What to do -
Only one stretch of the data below is wanted: the lines from the one with "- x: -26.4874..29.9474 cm" through the one with "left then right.", repeated exactly.

Recorded information -
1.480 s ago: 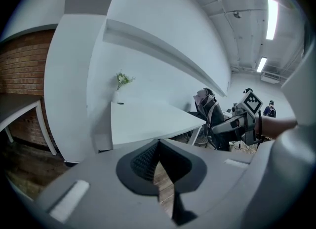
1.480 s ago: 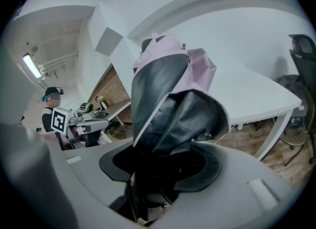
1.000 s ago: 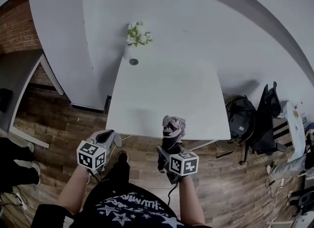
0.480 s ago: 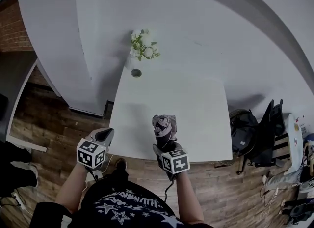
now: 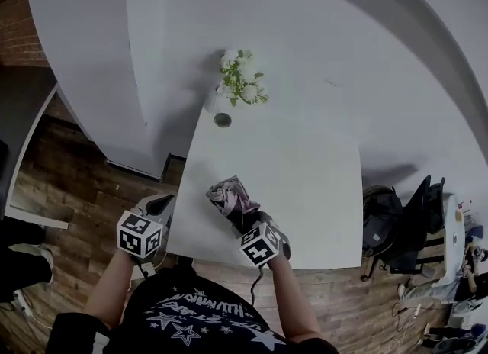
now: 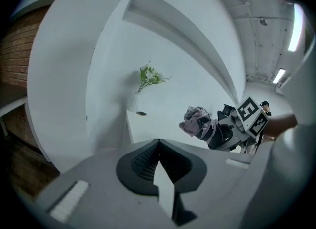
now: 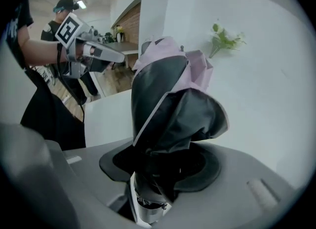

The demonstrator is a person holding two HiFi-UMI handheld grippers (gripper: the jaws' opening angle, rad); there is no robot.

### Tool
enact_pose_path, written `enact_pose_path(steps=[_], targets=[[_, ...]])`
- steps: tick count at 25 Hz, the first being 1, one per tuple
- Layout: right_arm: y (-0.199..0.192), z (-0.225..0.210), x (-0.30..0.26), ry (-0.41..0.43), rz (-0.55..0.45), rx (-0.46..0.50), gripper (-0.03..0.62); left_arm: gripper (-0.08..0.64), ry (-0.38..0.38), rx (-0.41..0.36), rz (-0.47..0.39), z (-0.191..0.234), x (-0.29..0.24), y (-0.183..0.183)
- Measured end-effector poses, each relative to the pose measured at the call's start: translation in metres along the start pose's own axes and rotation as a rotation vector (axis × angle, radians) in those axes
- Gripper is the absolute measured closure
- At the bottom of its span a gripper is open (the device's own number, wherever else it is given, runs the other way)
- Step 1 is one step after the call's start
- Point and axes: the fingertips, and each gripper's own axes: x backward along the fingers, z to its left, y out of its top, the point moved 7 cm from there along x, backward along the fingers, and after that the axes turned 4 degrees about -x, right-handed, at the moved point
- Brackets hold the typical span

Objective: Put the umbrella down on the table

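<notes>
1. Umbrella [image 5: 231, 198], folded into a pink-and-black bundle, is clamped in the right gripper [image 5: 244, 220]. The jaws pinch its handle end, so the loose fabric end sticks out ahead of them.
2. It hangs over the near edge of the white table [image 5: 305, 185], tilted toward the far left. I cannot tell whether the cloth touches the top, but I'd judge it is not yet laid down.
3. The left gripper [image 5: 158, 207] hovers just off the table's near left corner, its jaws pressed together on nothing. It seems kept aside so the right has room.
4. A vase of flowers [image 5: 240, 85] stands at the far edge, well apart, which leaves a broad bare stretch for the umbrella.
5. The next move calls for lowering it flat, then spreading the jaws. The loose fabric may flop or roll.
</notes>
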Motion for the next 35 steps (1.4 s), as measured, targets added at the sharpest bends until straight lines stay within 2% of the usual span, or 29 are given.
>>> enact_pose_path(steps=[6, 17, 21, 27, 32, 35], targets=[[0.028, 0.004, -0.035, 0.049, 0.113, 0.256, 0.357, 0.556, 0.021, 0.029, 0.01, 0.023, -0.007, -0.006], [0.059, 0.016, -0.08, 0.085, 0.224, 0.514, 0.357, 0.555, 0.035, 0.065, 0.032, 0.053, -0.016, -0.014], [0.064, 0.016, -0.084, 0.123, 0.261, 0.548, 0.356, 0.556, 0.027, 0.075, 0.026, 0.058, -0.021, -0.014], [0.068, 0.013, -0.088, 0.198, 0.317, 0.547, 0.354, 0.555, 0.001, 0.068, 0.038, 0.054, -0.025, -0.017], [0.072, 0.011, -0.093, 0.259, 0.359, 0.554, 0.351, 0.557, 0.005, 0.046, 0.061, 0.059, -0.024, -0.017], [0.073, 0.01, -0.094, 0.266, 0.363, 0.545, 0.348, 0.556, 0.018, 0.046, 0.053, 0.062, -0.022, -0.014]])
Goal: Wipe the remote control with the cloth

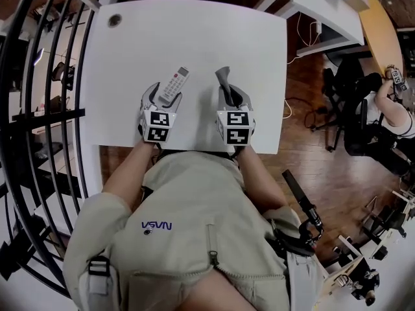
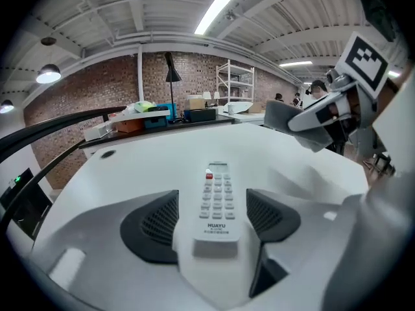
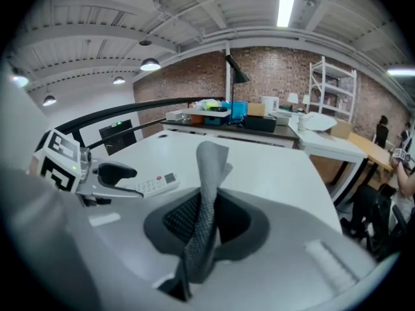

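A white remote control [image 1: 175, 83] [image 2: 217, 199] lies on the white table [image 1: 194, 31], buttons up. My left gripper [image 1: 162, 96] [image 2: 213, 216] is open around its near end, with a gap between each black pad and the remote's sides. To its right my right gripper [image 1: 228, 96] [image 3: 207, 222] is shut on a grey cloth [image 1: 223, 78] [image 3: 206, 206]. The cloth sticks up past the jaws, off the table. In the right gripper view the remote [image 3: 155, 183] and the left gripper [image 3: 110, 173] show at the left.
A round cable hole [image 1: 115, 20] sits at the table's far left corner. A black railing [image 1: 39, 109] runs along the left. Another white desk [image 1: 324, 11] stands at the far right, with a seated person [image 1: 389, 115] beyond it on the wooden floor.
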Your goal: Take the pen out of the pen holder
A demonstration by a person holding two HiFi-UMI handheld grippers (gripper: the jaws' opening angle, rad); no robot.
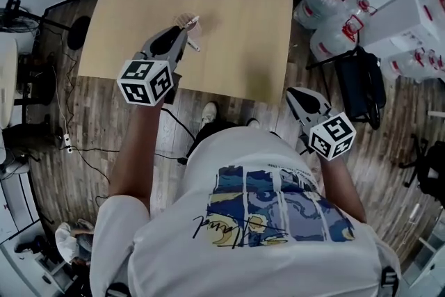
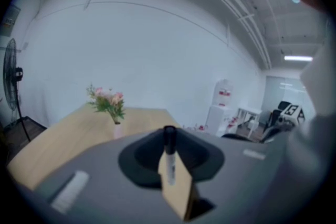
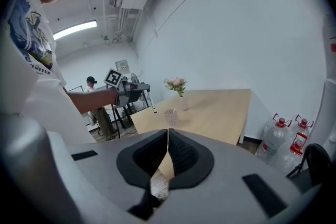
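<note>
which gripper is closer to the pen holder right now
Left. The left gripper, holding the pen, is over the table just beside the pen holder; the right gripper hangs past the table's near edge, far from it.

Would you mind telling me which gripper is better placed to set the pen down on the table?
Left. The left gripper grips the pen above the table, near the pen holder; the right gripper is shut, empty, beyond the table's edge.

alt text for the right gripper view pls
The left gripper, at a light wooden table, grips a white pen with a black cap, clear of the pale mesh pen holder cup. In the foreground the right gripper is shut; a vase of pink flowers stands behind.
</note>
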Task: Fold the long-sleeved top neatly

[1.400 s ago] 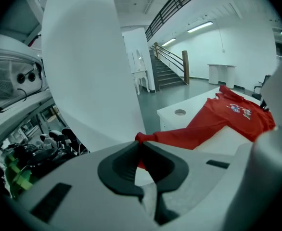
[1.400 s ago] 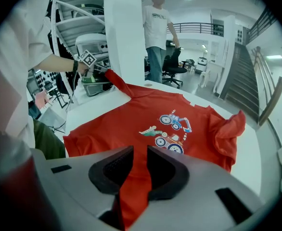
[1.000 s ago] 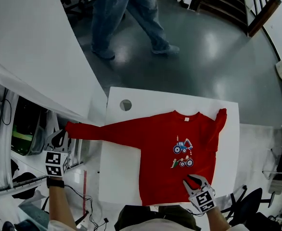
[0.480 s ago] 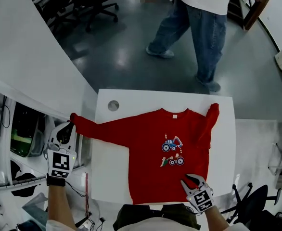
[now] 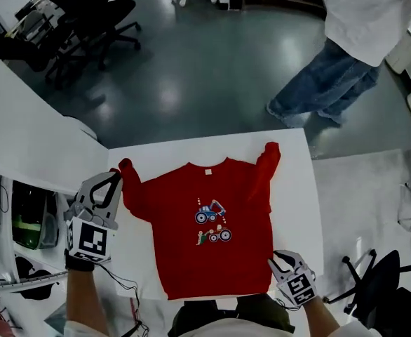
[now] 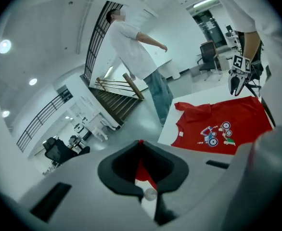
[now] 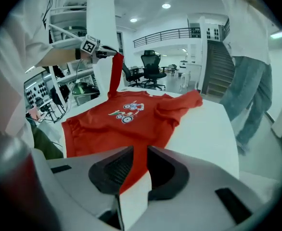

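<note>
Clamps the left sleeve cuff (image 5: 126, 167) of the red top (image 5: 184, 258) in the left gripper (image 5: 114, 179) jaws, raised at the garment's 10 o'clock; pinches the hem corner (image 5: 267, 276) at 5 o'clock in the right gripper (image 5: 278, 262) jaws. Likely calls for swinging that sleeve toward 3 o'clock across the chest on the tabletop (image 5: 297, 188); other sleeve (image 5: 265, 170) folded at 1 o'clock, passer-by (image 5: 346, 62) well clear.

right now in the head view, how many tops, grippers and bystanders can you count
red top: 1
grippers: 2, left gripper and right gripper, each shut on the red top
bystander: 1
total: 4
</note>
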Action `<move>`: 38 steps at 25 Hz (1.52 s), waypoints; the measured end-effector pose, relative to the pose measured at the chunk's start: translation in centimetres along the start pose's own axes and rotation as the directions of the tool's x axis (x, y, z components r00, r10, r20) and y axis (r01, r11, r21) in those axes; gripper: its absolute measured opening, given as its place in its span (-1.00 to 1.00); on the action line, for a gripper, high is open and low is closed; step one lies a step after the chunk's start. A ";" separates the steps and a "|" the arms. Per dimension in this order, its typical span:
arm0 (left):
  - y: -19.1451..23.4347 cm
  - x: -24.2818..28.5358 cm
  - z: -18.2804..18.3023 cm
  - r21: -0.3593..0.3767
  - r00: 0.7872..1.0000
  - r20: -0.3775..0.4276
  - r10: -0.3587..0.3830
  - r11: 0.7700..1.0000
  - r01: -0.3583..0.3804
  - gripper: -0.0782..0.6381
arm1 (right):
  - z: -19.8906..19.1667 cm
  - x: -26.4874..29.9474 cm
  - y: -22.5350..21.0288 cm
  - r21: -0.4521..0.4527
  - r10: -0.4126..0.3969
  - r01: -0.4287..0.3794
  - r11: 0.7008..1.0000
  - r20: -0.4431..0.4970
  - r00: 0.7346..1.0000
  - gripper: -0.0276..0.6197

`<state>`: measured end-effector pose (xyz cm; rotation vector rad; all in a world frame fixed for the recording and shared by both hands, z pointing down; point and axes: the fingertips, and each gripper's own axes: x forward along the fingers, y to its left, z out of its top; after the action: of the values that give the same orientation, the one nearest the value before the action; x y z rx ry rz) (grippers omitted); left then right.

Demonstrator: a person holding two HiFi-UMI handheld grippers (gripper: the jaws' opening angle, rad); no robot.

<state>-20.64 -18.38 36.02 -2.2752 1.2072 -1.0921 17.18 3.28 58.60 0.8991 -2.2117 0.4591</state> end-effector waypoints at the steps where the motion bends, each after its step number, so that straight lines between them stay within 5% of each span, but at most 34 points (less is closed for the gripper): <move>1: -0.9 0.8 1.3 0.020 1.000 0.007 -0.027 0.999 0.027 -0.71 | -0.6 -0.6 -0.4 0.014 -0.010 0.010 1.000 -0.001 1.000 -0.60; 9: -8.4 7.4 10.5 0.124 0.969 0.072 -0.236 0.966 0.226 -0.71 | -4.8 -4.5 -3.6 0.112 -0.084 0.082 0.990 0.015 0.996 -0.61; 16: -14.5 10.1 16.0 0.175 0.898 0.097 -0.429 0.896 0.409 -0.71 | -8.2 -7.6 -5.8 0.180 -0.144 0.140 0.974 0.012 0.989 -0.61; 19: -15.8 10.6 17.0 0.138 0.855 0.110 -0.508 0.859 0.493 -0.71 | -9.3 -8.7 -6.2 0.203 -0.166 0.162 0.966 0.006 0.986 -0.61; 25: -19.3 13.6 14.7 0.133 0.821 -0.007 -0.571 0.813 0.567 -0.70 | -11.0 -9.9 -6.6 0.239 -0.186 0.181 0.954 -0.002 0.983 -0.61; 33: -20.7 15.8 15.2 0.100 0.830 0.008 -0.557 0.827 0.554 -0.58 | -12.3 -10.0 -7.7 0.251 -0.192 0.191 0.949 -0.022 0.981 -0.61; 38: -19.5 15.9 11.6 0.029 0.853 -0.029 -0.522 0.852 0.522 -0.57 | -11.3 -8.6 -8.4 0.231 -0.167 0.168 0.958 -0.021 0.986 -0.61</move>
<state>4.35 -20.64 47.74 -2.6455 0.5615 -1.3000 32.99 7.57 60.81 1.1985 -2.0875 0.6454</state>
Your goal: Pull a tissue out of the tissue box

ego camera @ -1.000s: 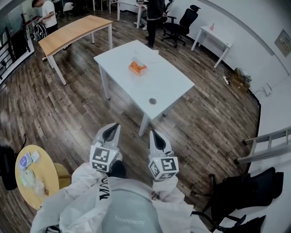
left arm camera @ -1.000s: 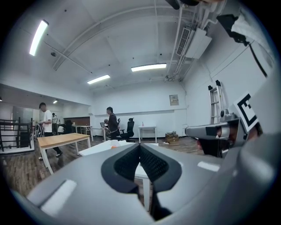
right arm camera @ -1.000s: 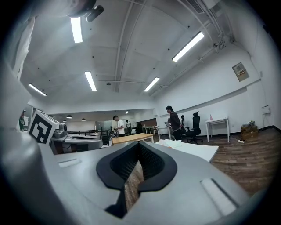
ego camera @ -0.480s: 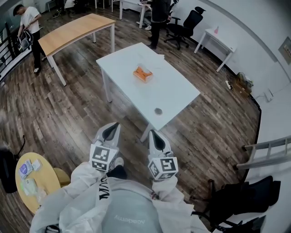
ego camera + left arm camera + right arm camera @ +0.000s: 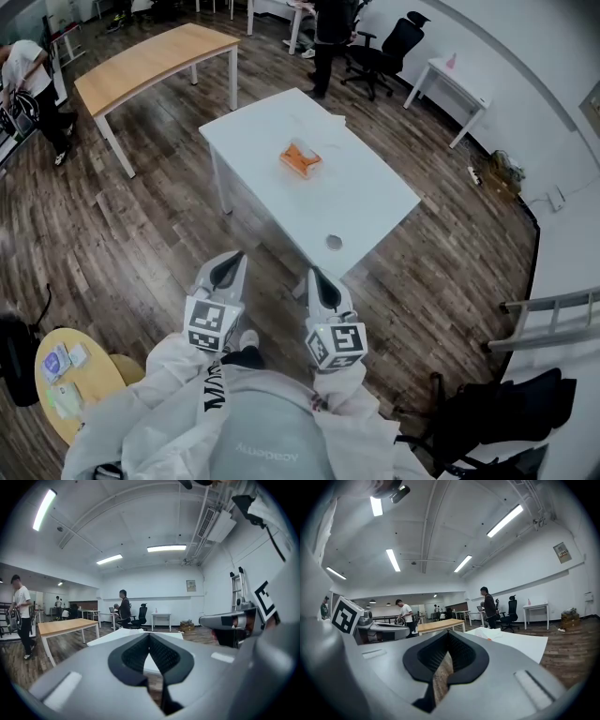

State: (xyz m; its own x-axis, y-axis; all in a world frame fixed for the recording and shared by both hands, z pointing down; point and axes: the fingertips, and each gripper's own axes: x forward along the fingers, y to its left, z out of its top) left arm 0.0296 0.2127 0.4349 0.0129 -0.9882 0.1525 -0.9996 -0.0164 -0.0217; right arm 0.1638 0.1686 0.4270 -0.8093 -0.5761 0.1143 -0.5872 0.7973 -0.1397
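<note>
An orange tissue box [image 5: 302,157] with a white tissue sticking up sits near the middle of a white table [image 5: 375,202] ahead of me. My left gripper [image 5: 232,259] and right gripper [image 5: 315,274] are held side by side in front of my chest, short of the table's near corner and far from the box. In the left gripper view the jaws [image 5: 149,634] meet at their tips with nothing between them. The right gripper [image 5: 449,633] is shut and empty too. In the right gripper view the box [image 5: 489,639] shows as a small orange spot on the table [image 5: 520,644].
A wooden table [image 5: 150,61] stands at the back left, a small white desk [image 5: 450,80] and a black office chair [image 5: 389,47] at the back right. A person [image 5: 323,37] stands behind the white table. A round yellow side table [image 5: 70,375] is at my left, a ladder [image 5: 553,309] at my right.
The white table and the tissue box have come closer and slid lower in the head view. Both grippers keep their place before my chest. The person at far left has moved further left.
</note>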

Solution -
  - x: -26.4874..29.9474 cm
  - y: -22.5350..21.0288 cm
  - r21: -0.4521..0.4527
  - r10: -0.4126..0.3969
  - r01: -0.4287..0.3794
  - r11: 0.7008..1.0000
  - r20: -0.4431..0.4970
  - r00: 0.7346..1.0000
  - gripper: -0.0276..0.6197

`<state>`: measured end-effector pose (xyz cm; rotation vector rad; all in a world frame fixed for the recording and shared by both hands, z pointing down; point and axes: the fingertips, and each gripper's own axes: x forward along the fingers, y to its left, z out of its top; after the action: of the values that give the same orientation, the one nearest the value before the action; x y z rx ry rz) (grippers omitted); left then right.

The exercise requires no additional content.